Assigned task:
The copy you return must match the listing word for word and carry no pictures.

Collected data:
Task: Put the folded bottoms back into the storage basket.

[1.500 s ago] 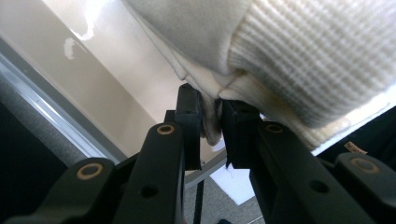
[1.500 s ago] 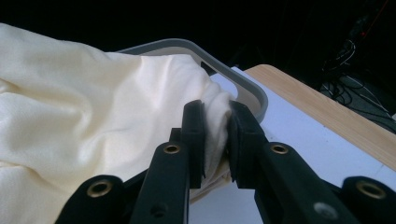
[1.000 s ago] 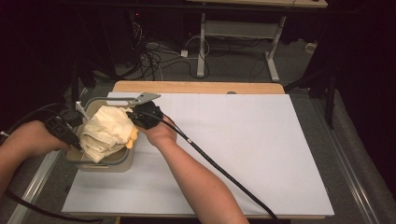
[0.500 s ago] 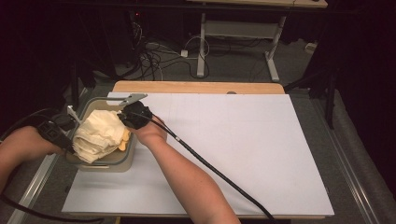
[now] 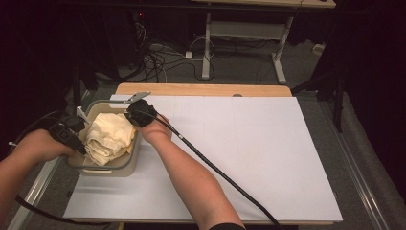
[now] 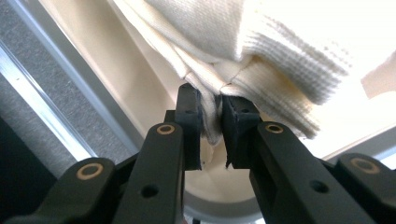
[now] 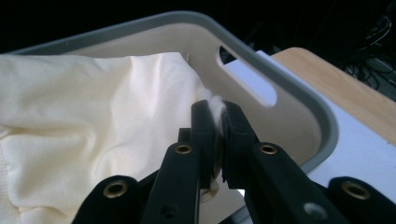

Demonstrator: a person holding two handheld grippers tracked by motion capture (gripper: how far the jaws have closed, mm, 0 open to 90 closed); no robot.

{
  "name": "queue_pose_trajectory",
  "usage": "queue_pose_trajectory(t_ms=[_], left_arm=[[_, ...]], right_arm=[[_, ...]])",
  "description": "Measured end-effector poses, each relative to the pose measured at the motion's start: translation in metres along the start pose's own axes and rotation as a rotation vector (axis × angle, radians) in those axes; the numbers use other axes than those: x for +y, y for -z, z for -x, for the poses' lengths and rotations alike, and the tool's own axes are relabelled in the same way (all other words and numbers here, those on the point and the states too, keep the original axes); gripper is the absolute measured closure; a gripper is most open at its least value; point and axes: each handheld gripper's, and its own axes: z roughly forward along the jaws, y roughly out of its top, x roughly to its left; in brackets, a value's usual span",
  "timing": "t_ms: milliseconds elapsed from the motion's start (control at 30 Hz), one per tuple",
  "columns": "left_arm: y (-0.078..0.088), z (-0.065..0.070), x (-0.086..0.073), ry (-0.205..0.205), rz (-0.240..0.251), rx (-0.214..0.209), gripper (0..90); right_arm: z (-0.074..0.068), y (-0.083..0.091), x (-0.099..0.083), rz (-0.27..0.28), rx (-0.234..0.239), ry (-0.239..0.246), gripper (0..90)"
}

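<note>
left tool: left tool (image 6: pixel 211 116) has its jaws pressed together on a fold of the cream cloth (image 6: pixel 261 56), pinching the bunched hem so the bundle stays gathered on that side.
right tool: right tool (image 7: pixel 216 126) is likewise clamped on a small tuft of the cloth (image 7: pixel 93 121), close to the bin's far wall; in the high view it sits at the bin's far right corner (image 5: pixel 139 115).
why two grips: opposite pinches look meant to keep the folded cloth together while it goes down into the bin, rather than letting it spill open.
cloth: lies folded and bunched inside the bin (image 5: pixel 109 139), rising about level with the rim, between the two tools.
bin: grey-rimmed bin (image 5: pixel 122 168) with a slot handle (image 7: pixel 247 74), standing on the white sheet (image 5: pixel 249 153) at the left edge of the bench (image 5: pixel 206 89), within easy reach of both hands.
count: two tools, one cloth, one bin, one white sheet, one bench.
</note>
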Motion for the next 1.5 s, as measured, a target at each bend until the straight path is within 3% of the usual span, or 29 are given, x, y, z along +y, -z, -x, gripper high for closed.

Response area:
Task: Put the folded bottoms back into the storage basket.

[1.500 s ago] 
[1.500 s ago] 
[1.000 s ago] 
[0.500 s ago] 
[now] 
[now] 
[now] 

Demonstrator: a person holding two handheld grippers tracked by motion capture (gripper: how far the jaws have closed, mm, 0 open to 90 closed); no robot.

{
  "name": "queue_pose_trajectory",
  "usage": "queue_pose_trajectory(t_ms=[_], left_arm=[[_, ...]], right_arm=[[_, ...]])",
  "description": "Measured end-effector poses, each relative to the pose measured at the motion's start: translation in metres along the start pose's own axes and rotation as a rotation vector (axis × angle, radians) in those axes; the numbers use other axes than those: x for +y, y for -z, z for -x, for the poses' lengths and rotations alike, and the tool's own axes are relabelled in the same way (all other words and numbers here, those on the point and the states too, keep the original axes); gripper is the absolute measured closure; a gripper is most open at its least value; point and axes: each handheld gripper's, and its own axes: z roughly forward along the jaws, y roughly out of its top, x roughly to its left; in brackets, a value's usual span",
  "timing": "t_ms: milliseconds elapsed from the motion's start (control at 30 Hz), one per tuple",
  "columns": "left_arm: y (-0.078..0.088), z (-0.065..0.070), x (-0.086..0.073), ry (-0.205..0.205), rz (-0.240..0.251), rx (-0.214..0.209), gripper (0..90); right_arm: z (-0.074..0.068), y (-0.083..0.091), x (-0.099..0.083), rz (-0.27..0.28), rx (-0.234..0.239), ry (-0.239..0.246), gripper (0..90)"
}

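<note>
left tool: left tool (image 6: pixel 211 116) has its jaws pressed together on a fold of the cream cloth (image 6: pixel 261 56), pinching the bunched hem so the bundle stays gathered on that side.
right tool: right tool (image 7: pixel 216 126) is likewise clamped on a small tuft of the cloth (image 7: pixel 93 121), close to the bin's far wall; in the high view it sits at the bin's far right corner (image 5: pixel 139 115).
why two grips: opposite pinches look meant to keep the folded cloth together while it goes down into the bin, rather than letting it spill open.
cloth: lies folded and bunched inside the bin (image 5: pixel 109 139), rising about level with the rim, between the two tools.
bin: grey-rimmed bin (image 5: pixel 122 168) with a slot handle (image 7: pixel 247 74), standing on the white sheet (image 5: pixel 249 153) at the left edge of the bench (image 5: pixel 206 89), within easy reach of both hands.
count: two tools, one cloth, one bin, one white sheet, one bench.
</note>
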Motion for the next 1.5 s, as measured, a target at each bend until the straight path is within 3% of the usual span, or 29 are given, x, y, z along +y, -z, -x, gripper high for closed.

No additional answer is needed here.